[FLINK-2576] Add Outer Join operator to Optimizer and APIs #1138

jkovacs · 2015-09-16T19:41:31Z

This PR implements FLINK-2576 (Adding the outer join operator to the optimizer and Java/Scala APIs, previously part of FLINK-2106).
For reference, the revious pull requests for the outer join implementation were #907 and #1052.

First of all thanks for the help we received in person and on the mailing list.
I designed the API as per the consensus on the mailing list and tried reusing as much code from the join operator api as possible.

This PR contributes the following:

An OuterJoinNode to the optimizer, and 3 Sort Merge OuterJoinDescriptors for each type of outer join
One outer join base operator
left/righ/fullOuterJoin() methods to the Java and Scala APIs
- Including some updates to the join javadocs in Java/Scala APIs
Refactorings where necessary (mostly concerned with being able to reuse inner join operator code)
Specifically refactoring of the JoinOperator in the Java API:
- Added JoinType property, identifying inner/left-/right-/full outer join
- Removed PlanXUnwrappingJoinOperator classes, instead promoting the TupleXUnwrappingJoiners to be able to reuse the existing unwrapping logic
- Added inner class JoinOperatorBaseBuilder to be able to transparently construct a base operator for all types of joins, as well as tuple unwrapping of left and right inputs
- Make sure the user can't compile a default join plan for outer joins, as well as make projection joins work with outer joins (see below)
End to end integration tests for the outer join operator using the Java and Scala APIs in flink-tests

Usage & Implementation:
In both APIs we prohibit using the default join functionality for outer joins. The user is required
to specify a custom join function that combines the (potentially null) left and right side tuples.
In the Java API we support the projection join functionality for outer joins. (Projection joins are not yet implemented in the Scala API for inner joins, therefore no changes there.)
Important to note is that when the user performs a projection join, the type information is lost.
This is also the case for the inner projection join. Additionally, we explicitly "downgrade" the result type information of an outer projection join to a Tuple of GenericTypeInfo<>(Object.class), in order to be able to serialize null values.
A nicer way to do this would be to use an Optional<T> type to represent nullable tuple values, but because we can't rely on Java 8 types, nor did I want to hardcode a dependency to a 3rd party Optional type (e.g. from guava) into the API, we went this route, for now.

fhueske · 2015-09-17T14:51:31Z

@jkovacs and @r-pogalz, thank you very much for this PR and the detailed description!
It's quite a bit of code so it will take some time to be reviewed. I hope to give feedback soon.
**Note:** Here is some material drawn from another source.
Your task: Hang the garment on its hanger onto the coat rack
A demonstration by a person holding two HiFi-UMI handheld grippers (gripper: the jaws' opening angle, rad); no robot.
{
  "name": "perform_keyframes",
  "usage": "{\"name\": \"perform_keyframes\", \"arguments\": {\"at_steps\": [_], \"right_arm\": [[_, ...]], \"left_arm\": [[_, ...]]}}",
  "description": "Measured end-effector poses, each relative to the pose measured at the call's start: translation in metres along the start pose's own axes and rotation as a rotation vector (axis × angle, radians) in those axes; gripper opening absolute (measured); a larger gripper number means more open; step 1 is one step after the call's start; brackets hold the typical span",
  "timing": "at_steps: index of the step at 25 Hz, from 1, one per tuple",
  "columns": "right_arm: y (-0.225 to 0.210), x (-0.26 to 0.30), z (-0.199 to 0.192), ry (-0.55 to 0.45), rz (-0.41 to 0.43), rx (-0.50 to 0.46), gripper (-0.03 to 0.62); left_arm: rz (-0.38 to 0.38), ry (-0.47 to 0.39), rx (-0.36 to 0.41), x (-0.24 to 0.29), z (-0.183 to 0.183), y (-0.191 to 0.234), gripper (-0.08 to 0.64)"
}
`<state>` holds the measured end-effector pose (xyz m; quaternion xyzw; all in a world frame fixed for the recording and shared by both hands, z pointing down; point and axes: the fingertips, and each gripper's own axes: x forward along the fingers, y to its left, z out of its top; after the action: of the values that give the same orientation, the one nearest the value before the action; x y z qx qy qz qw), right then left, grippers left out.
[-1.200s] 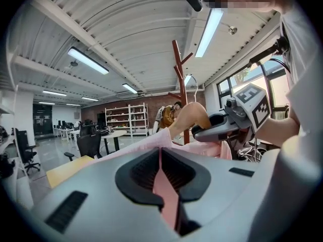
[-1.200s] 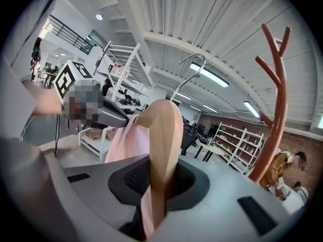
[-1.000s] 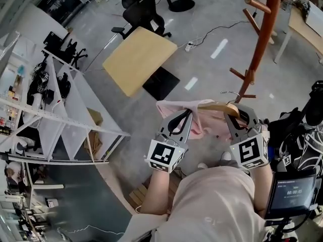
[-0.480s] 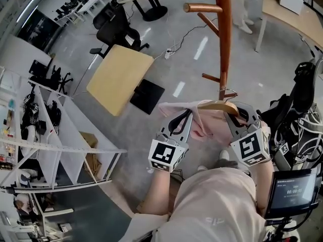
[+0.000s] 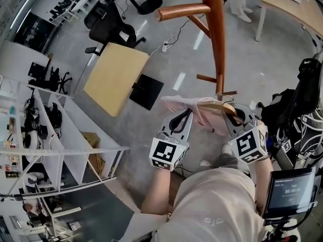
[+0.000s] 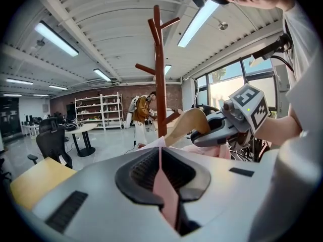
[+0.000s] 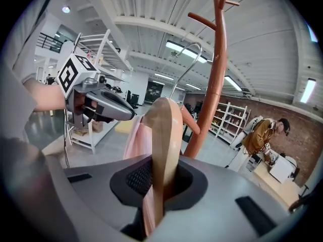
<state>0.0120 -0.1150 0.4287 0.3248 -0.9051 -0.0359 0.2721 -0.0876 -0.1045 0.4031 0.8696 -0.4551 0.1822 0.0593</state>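
Note:
A pink garment (image 5: 187,106) hangs on a wooden hanger (image 5: 218,106) held up between both grippers. My left gripper (image 5: 180,120) is shut on a fold of the pink garment (image 6: 162,178). My right gripper (image 5: 233,116) is shut on the wooden hanger (image 7: 162,150), whose metal hook (image 7: 184,59) rises above it. The brown wooden coat rack (image 5: 216,29) stands right beyond the hanger, its pole (image 7: 212,74) close behind the hook and its pegs (image 5: 182,11) branching out above.
A yellow table (image 5: 117,74) and black office chair (image 5: 110,30) stand to the far left. White shelving (image 5: 65,135) lines the left side. A black bag and gear (image 5: 303,110) sit at the right. A person (image 6: 141,110) stands far off by the rack.
The view has closed in on the coat rack, whose pole and peg now loom larger above the hanger. Both grippers keep their holds.

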Motion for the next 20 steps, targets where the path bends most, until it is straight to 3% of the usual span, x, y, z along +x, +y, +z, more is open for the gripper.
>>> {"name": "perform_keyframes", "arguments": {"at_steps": [10, 20], "right_arm": [[-0.004, 0.034, -0.025, 0.002, 0.053, 0.068, 0.026], [-0.002, 0.055, -0.045, 0.061, 0.091, 0.042, 0.023]], "left_arm": [[-0.021, 0.06, -0.001, 0.031, -0.013, 0.0, 0.006], [-0.018, 0.082, -0.025, 0.048, -0.021, 0.003, 0.006]]}}
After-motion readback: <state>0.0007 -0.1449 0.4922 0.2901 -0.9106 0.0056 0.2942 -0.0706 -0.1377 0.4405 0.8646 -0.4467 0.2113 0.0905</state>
Nonetheless, we can start a discussion about the handling of projection for outer joins. By changing the type information to GenericTypeInfo<TupleX> to support tuples with null values, a DataSet<TupleX> cannot be used (in a join, groupBy, reduce, ...) as before because the runtime will use completely different serializers and comparators. Therefore, I am more in favor of not supporting projection for outer joins.

…ion and optimization

jkovacs · 2015-09-18T16:22:23Z

Thanks @fhueske, that's a good point I haven't considered.

Another idea that occurred to me was to convert the result tuple types to GenericTypeInfo<T> (instead of GenericTypeInfo<Object>), where T is the original type of the tuple field (e.g. String or Integer). This would be null safe and would allow the user to group by those fields, assuming of course they are sure that the fields are non-null (e.g. on a left or right outer join).
Although I'm not sure of all the consequences of using, say, GenericTypeInfo<String> instead of BasicTypeInfo<String> for serialization and comparison.

I pushed this change as jkovacs@f682baa to a different branch to test it

Also rebased branch onto current master and resolved conflicts (Failing test is some YARN integration test).

jkovacs · 2015-09-18T21:10:39Z

To partly answer my own question: One big drawback of downgrading the tuple field types to GenericTypeInfo is that for (de)serialization and comparison the generic Kryo serializers will be used, which are significantly slower than the native flink serializers and comparators for basic types, such as Integer (according to this blog post).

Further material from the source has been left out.